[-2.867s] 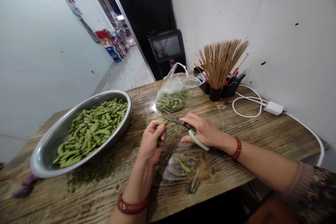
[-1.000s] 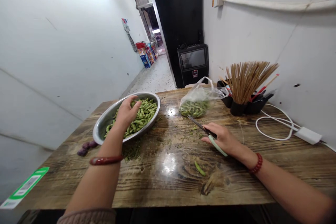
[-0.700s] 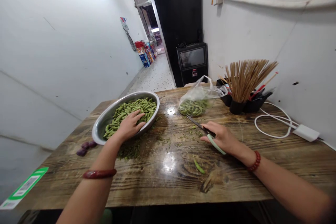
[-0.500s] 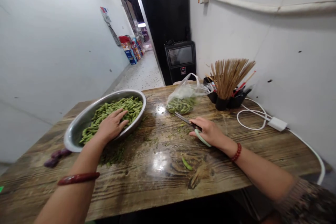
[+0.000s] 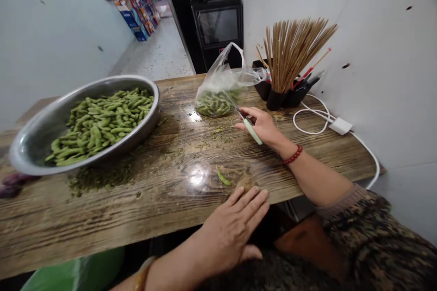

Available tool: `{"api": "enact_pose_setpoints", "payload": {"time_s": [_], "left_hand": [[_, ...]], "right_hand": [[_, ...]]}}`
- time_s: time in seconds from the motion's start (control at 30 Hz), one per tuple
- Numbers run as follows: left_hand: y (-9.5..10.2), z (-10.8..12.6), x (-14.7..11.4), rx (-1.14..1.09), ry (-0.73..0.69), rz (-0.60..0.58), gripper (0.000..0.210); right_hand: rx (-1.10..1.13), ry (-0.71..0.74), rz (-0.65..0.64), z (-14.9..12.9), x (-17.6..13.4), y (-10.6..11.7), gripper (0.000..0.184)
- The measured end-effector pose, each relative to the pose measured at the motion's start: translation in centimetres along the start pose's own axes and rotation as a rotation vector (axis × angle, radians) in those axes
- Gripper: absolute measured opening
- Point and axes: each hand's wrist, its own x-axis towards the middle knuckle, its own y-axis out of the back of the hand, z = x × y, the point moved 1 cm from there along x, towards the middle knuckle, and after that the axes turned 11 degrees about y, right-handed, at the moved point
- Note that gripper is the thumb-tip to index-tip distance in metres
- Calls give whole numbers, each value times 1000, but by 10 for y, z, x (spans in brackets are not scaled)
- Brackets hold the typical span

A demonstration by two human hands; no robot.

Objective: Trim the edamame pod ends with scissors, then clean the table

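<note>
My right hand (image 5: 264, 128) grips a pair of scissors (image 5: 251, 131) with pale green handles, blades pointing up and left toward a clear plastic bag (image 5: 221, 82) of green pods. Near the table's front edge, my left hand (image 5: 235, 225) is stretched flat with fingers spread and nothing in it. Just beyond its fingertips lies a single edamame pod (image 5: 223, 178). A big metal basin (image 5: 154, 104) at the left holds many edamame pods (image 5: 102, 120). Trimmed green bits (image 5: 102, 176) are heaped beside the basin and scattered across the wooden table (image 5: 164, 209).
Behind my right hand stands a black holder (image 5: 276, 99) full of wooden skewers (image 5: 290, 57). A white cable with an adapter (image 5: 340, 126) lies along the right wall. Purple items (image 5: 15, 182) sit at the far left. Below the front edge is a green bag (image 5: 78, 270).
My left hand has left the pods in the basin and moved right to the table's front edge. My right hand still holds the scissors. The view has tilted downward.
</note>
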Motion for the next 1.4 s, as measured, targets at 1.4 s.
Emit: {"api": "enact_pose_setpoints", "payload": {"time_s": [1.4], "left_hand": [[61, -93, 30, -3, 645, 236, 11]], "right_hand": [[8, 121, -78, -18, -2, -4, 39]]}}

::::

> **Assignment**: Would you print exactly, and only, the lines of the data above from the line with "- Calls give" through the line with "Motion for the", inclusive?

> **Response**:
- Calls give whole numbers, each value times 1000, but by 10 for y, z, x (spans in brackets are not scaled)
- Brackets hold the typical span

A demonstration by two human hands; no robot.

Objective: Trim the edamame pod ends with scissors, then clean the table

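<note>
My right hand (image 5: 264, 128) grips a pair of scissors (image 5: 251, 131) with pale green handles, blades pointing up and left toward a clear plastic bag (image 5: 221, 82) of green pods. Near the table's front edge, my left hand (image 5: 235, 225) is stretched flat with fingers spread and nothing in it. Just beyond its fingertips lies a single edamame pod (image 5: 223, 178). A big metal basin (image 5: 154, 104) at the left holds many edamame pods (image 5: 102, 120). Trimmed green bits (image 5: 102, 176) are heaped beside the basin and scattered across the wooden table (image 5: 164, 209).
Behind my right hand stands a black holder (image 5: 276, 99) full of wooden skewers (image 5: 290, 57). A white cable with an adapter (image 5: 340, 126) lies along the right wall. Purple items (image 5: 15, 182) sit at the far left. Below the front edge is a green bag (image 5: 78, 270).
My left hand has left the pods in the basin and moved right to the table's front edge. My right hand still holds the scissors. The view has tilted downward.
</note>
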Motion for the next 1.4 s, as measured, targets at 1.4 s.

There's nothing more to this exercise.